Sunday, July 12, 2009

Pickle Passport: Japanese Tsukemono






Every Sunday night, when Ned and I keep Monday morning at bay with a True Blood drinking game (i.e., when Vampire Bill yells, "SOOKIE!" we sip Hendrick’s martinis), I have to stop myself from yelling: SOOKIEMONO!

What I mean to say is I have tsukemono on my mind, or literally, pickled things, in Japanese.

I wouldn’t be so bold as to tackle the behemoth subject of tsukemono in one blog entry, but I have to at least introduce you to this magical, technicolor world we experienced in Japan.

There are nearly 4,000 varieties of tsukemono and a reported 100 different techniques to make them. Their recorded history dates as far back as 1,500 years ago in the Japanese Alps; all this to say, we have a lot to cover today. Arigatou gozaimasu in advance for reading.

During our three weeks in Japan last summer, we ate tsukemono with every meal, including a traditional breakfast of broiled mackerel, rice with raw egg, and miso soup. In keeping with the other mind-blowing foods we ate (low to high, from street yakitori to ryokan kaiseki), tsukemono were a revelation as tantalizing on the plate as they were on the palate.

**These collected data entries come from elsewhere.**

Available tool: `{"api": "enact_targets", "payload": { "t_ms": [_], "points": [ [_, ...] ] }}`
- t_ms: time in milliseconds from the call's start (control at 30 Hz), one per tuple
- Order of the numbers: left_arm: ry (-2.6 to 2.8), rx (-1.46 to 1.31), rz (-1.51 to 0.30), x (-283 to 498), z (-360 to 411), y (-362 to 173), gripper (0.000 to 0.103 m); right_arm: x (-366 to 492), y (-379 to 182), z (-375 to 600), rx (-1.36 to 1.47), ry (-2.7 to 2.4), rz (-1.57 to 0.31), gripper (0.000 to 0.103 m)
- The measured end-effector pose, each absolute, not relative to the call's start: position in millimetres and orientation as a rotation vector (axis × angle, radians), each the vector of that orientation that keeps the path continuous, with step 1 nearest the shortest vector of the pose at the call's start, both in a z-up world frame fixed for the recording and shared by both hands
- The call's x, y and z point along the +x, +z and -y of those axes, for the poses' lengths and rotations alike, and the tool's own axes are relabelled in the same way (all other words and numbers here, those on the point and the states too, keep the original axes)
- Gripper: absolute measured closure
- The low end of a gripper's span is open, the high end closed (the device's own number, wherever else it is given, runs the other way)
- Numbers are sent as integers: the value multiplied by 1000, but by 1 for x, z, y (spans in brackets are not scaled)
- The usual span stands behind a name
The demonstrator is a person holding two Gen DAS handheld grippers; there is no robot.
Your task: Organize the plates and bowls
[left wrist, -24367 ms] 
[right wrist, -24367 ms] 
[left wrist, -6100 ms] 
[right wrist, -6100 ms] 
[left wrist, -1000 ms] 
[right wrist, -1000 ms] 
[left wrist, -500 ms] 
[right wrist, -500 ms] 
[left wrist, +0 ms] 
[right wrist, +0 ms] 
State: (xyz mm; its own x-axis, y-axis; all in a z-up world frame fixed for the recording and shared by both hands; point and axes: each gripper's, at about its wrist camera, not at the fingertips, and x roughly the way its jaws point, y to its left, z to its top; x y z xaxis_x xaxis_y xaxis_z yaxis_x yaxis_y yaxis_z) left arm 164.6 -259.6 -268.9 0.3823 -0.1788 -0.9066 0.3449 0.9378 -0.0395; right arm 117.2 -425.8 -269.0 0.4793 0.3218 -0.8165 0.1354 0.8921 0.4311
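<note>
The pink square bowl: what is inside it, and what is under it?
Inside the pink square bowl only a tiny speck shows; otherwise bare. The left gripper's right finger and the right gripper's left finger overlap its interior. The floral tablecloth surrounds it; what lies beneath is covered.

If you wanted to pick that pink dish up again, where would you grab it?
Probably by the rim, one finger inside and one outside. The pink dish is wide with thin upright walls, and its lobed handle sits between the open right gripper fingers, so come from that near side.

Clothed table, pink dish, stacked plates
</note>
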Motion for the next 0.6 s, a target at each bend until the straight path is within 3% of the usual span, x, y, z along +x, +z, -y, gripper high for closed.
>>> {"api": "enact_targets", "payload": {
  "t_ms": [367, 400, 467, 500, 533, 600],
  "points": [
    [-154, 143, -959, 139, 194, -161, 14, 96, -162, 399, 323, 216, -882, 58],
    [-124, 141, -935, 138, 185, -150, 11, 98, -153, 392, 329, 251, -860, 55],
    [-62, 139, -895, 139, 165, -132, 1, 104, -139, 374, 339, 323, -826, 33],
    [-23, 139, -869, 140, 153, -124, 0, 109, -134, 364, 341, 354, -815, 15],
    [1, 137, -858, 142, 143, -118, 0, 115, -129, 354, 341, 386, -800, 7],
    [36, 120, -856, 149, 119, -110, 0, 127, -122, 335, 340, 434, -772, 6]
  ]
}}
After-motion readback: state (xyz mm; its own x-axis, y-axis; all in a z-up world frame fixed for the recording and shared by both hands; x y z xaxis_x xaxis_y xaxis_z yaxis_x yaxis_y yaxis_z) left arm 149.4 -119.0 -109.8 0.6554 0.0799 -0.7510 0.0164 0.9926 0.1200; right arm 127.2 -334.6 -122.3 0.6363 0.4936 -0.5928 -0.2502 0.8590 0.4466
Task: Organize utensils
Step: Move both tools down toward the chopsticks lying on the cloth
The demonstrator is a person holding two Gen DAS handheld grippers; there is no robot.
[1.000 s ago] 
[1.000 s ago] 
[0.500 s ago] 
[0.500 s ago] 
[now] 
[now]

The New York Food Museum—host of the annual International Pickle Day and home to a dedicated “pickle wing—“ offers this expert synopsis of fascinating methods (including the use of rice mold and miso paste):

Shiozuke
Shiozuke, or salt pickles, vegetables are salted in an earthenware jar and pressed with a heavy stone for several hours to several days. Today's modern Japanese kitchens use a tsukemonoki or "pickle press."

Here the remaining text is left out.